Requirement |
How many lines of the data hold the word "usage"? State the number and nothing else.

+ + + + + + +

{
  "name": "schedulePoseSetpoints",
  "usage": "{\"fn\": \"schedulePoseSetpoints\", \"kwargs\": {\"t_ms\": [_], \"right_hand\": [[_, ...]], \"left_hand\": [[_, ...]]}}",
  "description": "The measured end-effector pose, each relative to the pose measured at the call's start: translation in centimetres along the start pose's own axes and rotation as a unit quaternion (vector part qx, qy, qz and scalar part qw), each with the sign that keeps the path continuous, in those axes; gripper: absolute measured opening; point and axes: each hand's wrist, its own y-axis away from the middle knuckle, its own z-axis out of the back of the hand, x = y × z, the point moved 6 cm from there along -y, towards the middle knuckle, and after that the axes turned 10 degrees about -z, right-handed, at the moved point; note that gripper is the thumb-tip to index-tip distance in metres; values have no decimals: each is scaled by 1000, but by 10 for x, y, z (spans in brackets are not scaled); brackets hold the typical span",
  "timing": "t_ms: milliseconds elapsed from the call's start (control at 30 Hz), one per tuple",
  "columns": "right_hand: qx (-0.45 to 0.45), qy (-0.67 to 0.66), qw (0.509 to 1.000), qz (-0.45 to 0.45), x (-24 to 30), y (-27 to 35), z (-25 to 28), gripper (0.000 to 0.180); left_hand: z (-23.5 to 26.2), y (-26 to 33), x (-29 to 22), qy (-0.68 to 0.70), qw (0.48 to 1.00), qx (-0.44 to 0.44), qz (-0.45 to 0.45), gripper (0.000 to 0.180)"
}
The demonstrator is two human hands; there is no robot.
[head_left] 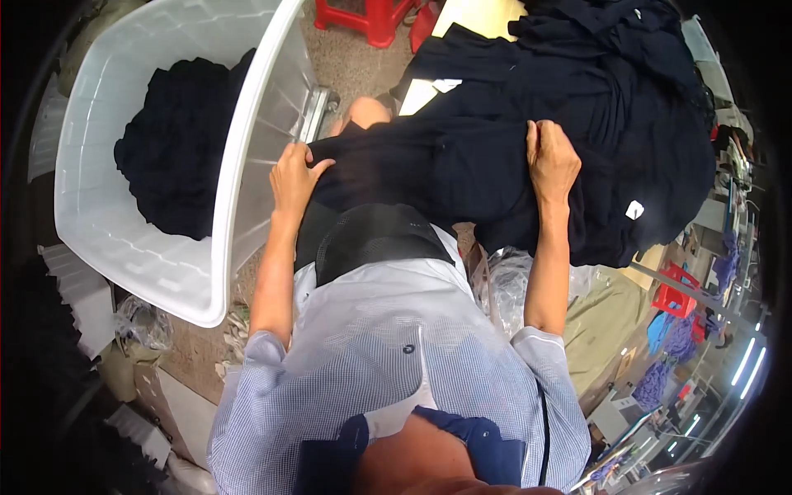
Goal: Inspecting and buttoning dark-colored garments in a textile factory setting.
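A dark navy garment (379, 169) is stretched across my lap. My left hand (293, 181) is at its left end, the thumb lying over the cloth and the fingers curled at the edge. Farther right, my right hand (553, 161) has its fingers closed in a pinch on the same cloth, with the wrist bent. A large heap of dark garments (594, 91) lies beyond and to the right. The cloth on my lap runs into this heap, and I cannot tell where one piece ends. A small white tag (634, 209) shows on the heap's near side.
A white plastic bin (223, 247) stands close on my left, with dark cloth (177, 148) inside. A red stool (363, 21) is at the far side. Clear plastic wrapping (507, 280) lies right of my lap. Another red stool (676, 289) stands farther right.
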Motion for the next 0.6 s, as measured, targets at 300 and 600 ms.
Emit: {"fn": "schedulePoseSetpoints", "kwargs": {"t_ms": [300,600], "right_hand": [[-55,-93,992,61,87,14,21,31],[34,1,999,-23,33,0,-34,23]], "left_hand": [[33,-30,-78,57,985,-80,-141,24],[-19,-43,-183,217,931,-36,-293,30]]}}
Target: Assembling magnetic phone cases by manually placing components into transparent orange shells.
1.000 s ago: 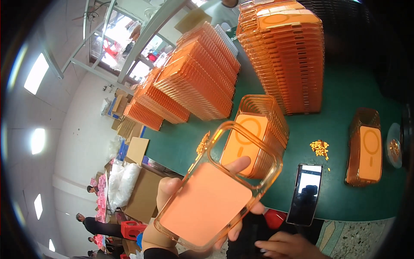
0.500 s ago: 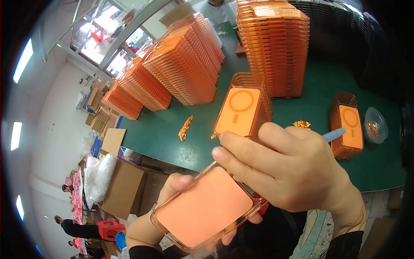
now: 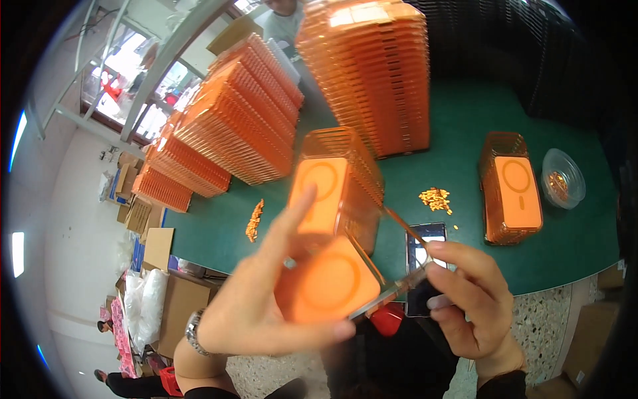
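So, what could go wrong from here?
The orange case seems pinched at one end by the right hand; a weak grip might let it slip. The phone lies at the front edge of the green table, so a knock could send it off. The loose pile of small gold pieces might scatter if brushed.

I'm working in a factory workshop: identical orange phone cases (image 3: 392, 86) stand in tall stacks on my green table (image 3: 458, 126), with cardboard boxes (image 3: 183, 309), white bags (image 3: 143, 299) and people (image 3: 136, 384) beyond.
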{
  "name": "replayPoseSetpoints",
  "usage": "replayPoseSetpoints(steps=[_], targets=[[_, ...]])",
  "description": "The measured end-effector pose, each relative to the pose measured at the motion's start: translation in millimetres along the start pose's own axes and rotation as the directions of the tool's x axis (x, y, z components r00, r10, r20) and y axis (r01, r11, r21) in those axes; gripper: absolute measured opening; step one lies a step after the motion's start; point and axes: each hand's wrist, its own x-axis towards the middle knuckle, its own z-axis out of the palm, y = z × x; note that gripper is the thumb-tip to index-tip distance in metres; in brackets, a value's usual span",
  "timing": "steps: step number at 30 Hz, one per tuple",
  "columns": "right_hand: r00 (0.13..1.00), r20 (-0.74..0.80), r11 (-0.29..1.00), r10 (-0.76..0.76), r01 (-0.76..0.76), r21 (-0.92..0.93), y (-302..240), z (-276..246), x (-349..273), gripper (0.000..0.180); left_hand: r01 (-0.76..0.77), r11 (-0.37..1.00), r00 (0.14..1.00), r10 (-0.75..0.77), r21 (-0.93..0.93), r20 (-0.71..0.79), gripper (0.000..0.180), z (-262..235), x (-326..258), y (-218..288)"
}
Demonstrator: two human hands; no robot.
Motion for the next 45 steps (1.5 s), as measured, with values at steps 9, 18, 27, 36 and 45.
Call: replayPoseSetpoints(steps=[9, 18, 27, 36, 45], targets=[[0.704, -0.075, 0.353, 0.707, -0.258, 0.899, -8, 78, -30, 0.04, -0.316, 0.913, 0.948, 0.316, 0.258, 0.041, 0.077, 96, 40, -17], [0.803, 0.063, 0.337, 0.592, -0.318, 0.886, 8, 40, -50, 0.05, -0.265, 0.963, 0.949, 0.268, 0.041, -0.163, 0.072, 133, 30, -51], [0.63, 0.057, 0.351, 0.774, -0.502, 0.79, 20, -2, -70, 0.026, -0.077, 0.594, 0.997, 0.031, -0.801, -0.072, 0.062, 113, 7, -62], [0.826, 0.151, 0.522, 0.542, -0.472, 0.711, 4, 21, -47, 0.048, -0.255, 0.888, 0.965, 0.258, 0.382, 0.043, 0.108, 119, -1, -29], [0.82, 0.225, 0.263, 0.527, -0.409, 0.874, 51, -42, -102, 0.066, 0.032, 0.859, 0.864, 0.233, 0.511, -0.447, 0.101, 11, 61, 6]])
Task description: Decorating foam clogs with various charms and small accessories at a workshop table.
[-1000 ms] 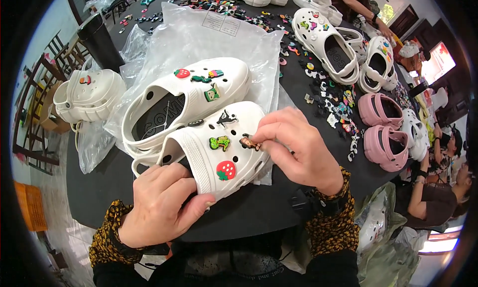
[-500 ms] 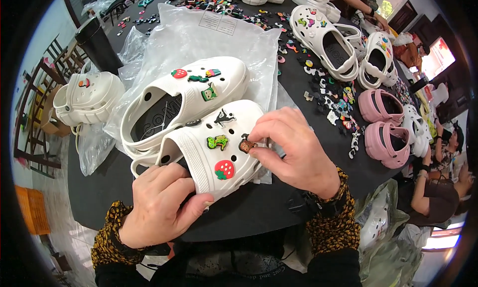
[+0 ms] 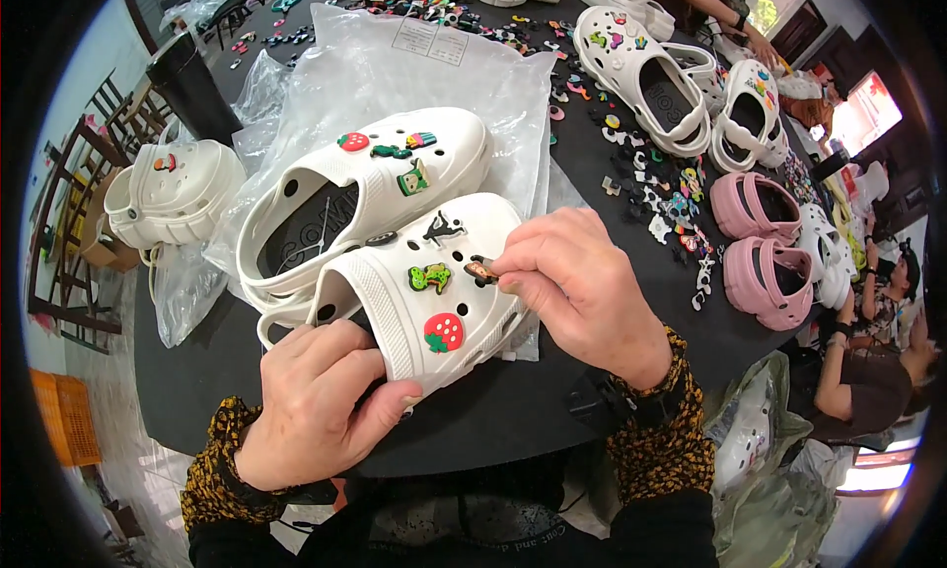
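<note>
Two white clogs lie side by side in front of me. My left hand (image 3: 321, 400) grips the opening of the nearer clog (image 3: 395, 312), fingers inside and thumb on the outer rim. My right hand (image 3: 582, 292) pinches a small brown figure charm (image 3: 481, 270) at a hole on that clog's toe. Beside it on the upper sit a strawberry charm (image 3: 444, 332), a green charm (image 3: 429, 278) and a black-and-white charm (image 3: 442, 228). The farther clog (image 3: 449, 139) carries several charms, among them a strawberry and a green square one.
A clear plastic bag (image 3: 395, 85) lies under the clogs. Loose charms (image 3: 671, 203) are scattered to the right and at the back. More white clogs (image 3: 636, 70) and pink clogs (image 3: 764, 272) stand at right, another white clog (image 3: 182, 188) at left. Other people sit around the table.
The brown charm has tilted in my right fingers, which have shifted slightly. My left hand keeps its hold on the clog.
</note>
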A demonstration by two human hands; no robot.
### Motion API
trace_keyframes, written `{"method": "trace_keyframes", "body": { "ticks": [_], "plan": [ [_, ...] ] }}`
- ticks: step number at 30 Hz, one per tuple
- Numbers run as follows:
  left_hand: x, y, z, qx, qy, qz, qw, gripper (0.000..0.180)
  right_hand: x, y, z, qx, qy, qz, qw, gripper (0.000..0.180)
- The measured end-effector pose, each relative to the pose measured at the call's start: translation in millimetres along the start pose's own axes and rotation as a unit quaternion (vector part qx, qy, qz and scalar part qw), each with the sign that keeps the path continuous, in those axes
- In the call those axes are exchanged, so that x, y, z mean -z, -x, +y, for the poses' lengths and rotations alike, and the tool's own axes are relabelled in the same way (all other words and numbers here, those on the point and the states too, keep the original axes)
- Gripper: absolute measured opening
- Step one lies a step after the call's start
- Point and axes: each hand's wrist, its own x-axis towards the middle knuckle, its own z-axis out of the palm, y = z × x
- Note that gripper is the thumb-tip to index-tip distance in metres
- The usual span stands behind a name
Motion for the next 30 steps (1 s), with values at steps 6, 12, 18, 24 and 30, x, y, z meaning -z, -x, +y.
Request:
{"method": "trace_keyframes", "body": {
  "ticks": [6,12,18,24,30],
  "plan": [
    [-0.2,-0.4,-1.7,-0.008,0.003,0.003,1.0,0.024,0.6,-3.3,-5.7,0.014,0.047,0.012,0.999,0.015],
    [1.8,-3.6,0.9,-0.016,0.012,-0.006,1.0,0.025,3.6,-2.6,-13.6,0.068,0.122,-0.028,0.99,0.026],
    [-1.6,-2.0,-2.6,-0.05,0.035,-0.017,0.998,0.023,-0.6,-0.7,-15.0,0.099,0.178,-0.023,0.979,0.018],
    [-0.4,1.7,-1.0,-0.022,0.056,-0.03,0.998,0.019,0.5,-1.9,-11.0,0.092,0.186,0.004,0.978,0.017],
    [0.8,1.1,-1.4,-0.028,0.051,-0.035,0.998,0.018,-5.3,-3.3,-16.4,0.099,0.197,0.014,0.975,0.015]
  ]
}}
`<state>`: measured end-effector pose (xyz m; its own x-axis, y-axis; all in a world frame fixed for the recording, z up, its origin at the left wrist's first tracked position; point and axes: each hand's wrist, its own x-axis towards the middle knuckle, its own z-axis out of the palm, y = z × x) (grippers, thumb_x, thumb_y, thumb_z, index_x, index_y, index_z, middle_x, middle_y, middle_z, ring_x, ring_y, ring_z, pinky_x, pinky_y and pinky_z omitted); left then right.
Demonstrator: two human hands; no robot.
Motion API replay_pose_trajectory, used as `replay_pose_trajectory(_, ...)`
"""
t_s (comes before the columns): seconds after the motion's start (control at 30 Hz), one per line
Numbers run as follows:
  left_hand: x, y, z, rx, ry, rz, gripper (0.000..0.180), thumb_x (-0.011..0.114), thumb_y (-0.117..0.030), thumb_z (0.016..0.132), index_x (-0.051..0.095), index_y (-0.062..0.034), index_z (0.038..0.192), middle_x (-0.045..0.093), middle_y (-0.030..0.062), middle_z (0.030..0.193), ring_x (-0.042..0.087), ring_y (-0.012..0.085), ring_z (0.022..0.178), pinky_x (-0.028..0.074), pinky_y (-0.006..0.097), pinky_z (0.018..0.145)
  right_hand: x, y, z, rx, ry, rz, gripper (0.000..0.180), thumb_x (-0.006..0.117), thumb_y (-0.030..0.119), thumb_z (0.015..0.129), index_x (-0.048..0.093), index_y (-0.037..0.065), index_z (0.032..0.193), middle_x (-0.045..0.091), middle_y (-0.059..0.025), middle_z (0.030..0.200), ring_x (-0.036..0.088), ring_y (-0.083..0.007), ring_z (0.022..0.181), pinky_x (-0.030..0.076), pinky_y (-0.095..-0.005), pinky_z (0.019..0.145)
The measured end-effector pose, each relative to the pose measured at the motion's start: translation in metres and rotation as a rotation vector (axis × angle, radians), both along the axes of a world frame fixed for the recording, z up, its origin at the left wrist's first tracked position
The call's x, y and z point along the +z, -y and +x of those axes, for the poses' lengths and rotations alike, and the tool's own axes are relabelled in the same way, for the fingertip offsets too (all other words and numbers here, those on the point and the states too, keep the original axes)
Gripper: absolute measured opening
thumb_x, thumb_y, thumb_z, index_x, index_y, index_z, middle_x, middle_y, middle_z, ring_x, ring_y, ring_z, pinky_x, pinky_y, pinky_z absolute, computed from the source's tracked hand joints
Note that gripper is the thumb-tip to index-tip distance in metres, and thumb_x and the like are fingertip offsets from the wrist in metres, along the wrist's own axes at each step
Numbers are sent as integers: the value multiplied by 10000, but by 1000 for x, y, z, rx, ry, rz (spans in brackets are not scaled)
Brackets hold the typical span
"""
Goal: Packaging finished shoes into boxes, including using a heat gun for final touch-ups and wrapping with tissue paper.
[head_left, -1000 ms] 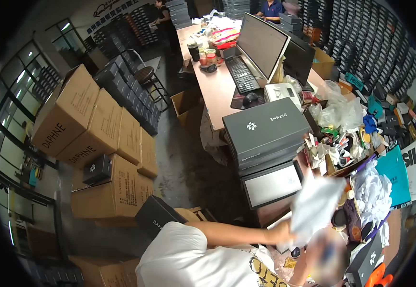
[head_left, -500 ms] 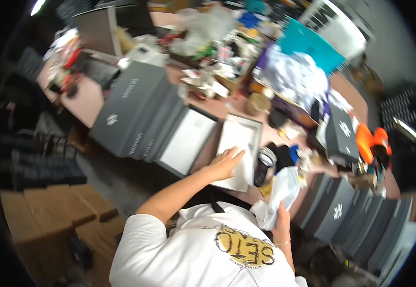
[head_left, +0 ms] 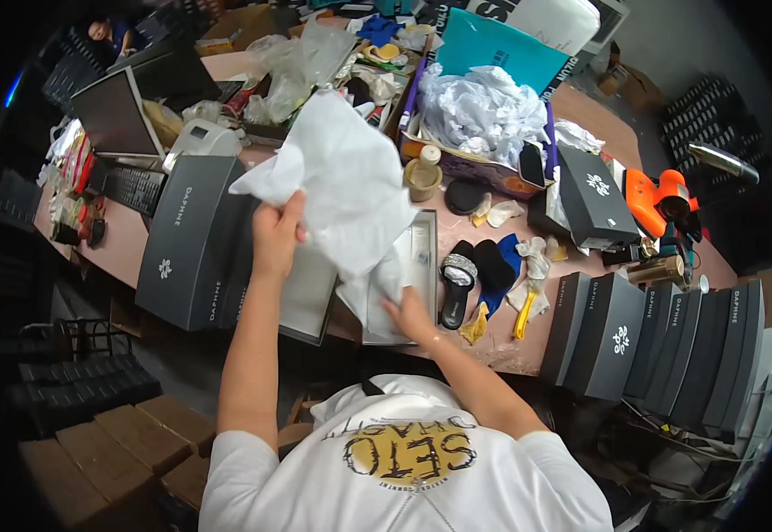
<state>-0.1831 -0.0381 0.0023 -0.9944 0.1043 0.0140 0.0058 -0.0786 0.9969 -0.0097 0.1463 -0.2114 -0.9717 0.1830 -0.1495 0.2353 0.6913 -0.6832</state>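
Observation:
A white sheet of thin wrapping paper (head_left: 346, 177) hangs spread out over the near middle of the table. My left hand (head_left: 278, 235) is closed on its left edge, thumb on top. Lower down, my right hand (head_left: 414, 316) grips the sheet's crumpled lower end, its fingertips partly hidden. Beneath the paper lies an open shoebox part (head_left: 423, 239) with a pale inside, mostly covered. Left of it, another grey-edged box part with a white inside (head_left: 310, 301) shows partly. A black sandal with a glittering silver strap (head_left: 458, 275) lies to the right.
Dark grey shoeboxes stand at the left (head_left: 186, 239) and in a row at the right (head_left: 612, 337). A yellow-handled tool (head_left: 523, 316) lies near the sandal. Behind are a carton of crumpled white paper (head_left: 483, 106), a jar (head_left: 423, 177), an orange tool (head_left: 656, 199) and a monitor (head_left: 118, 111).
My left hand has left the box part and risen leftward, now holding the sheet. My right hand has brought the white paper from the right over the box, where it is spread out.

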Motion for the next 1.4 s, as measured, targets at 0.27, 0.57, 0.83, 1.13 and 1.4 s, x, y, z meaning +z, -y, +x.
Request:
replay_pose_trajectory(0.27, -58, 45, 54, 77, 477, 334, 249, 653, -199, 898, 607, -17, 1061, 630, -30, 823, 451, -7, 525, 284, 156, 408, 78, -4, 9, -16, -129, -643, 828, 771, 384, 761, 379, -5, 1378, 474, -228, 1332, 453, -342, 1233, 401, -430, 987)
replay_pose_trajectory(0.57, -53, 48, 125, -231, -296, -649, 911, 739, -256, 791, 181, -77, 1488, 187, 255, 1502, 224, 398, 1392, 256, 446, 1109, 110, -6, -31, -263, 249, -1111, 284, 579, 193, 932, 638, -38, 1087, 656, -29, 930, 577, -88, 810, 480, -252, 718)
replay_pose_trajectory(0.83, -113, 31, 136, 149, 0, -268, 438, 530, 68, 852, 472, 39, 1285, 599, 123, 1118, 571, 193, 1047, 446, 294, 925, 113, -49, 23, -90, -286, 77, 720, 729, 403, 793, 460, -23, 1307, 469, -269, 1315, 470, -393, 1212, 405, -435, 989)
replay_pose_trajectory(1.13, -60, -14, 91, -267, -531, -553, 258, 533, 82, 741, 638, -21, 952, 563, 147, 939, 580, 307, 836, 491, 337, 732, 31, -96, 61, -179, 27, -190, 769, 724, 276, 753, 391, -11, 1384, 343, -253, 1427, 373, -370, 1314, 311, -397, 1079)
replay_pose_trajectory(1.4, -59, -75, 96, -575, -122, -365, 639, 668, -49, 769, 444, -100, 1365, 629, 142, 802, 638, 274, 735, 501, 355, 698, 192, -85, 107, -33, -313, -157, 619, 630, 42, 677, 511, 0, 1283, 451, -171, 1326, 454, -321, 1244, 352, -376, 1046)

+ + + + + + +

Solution to this problem |
2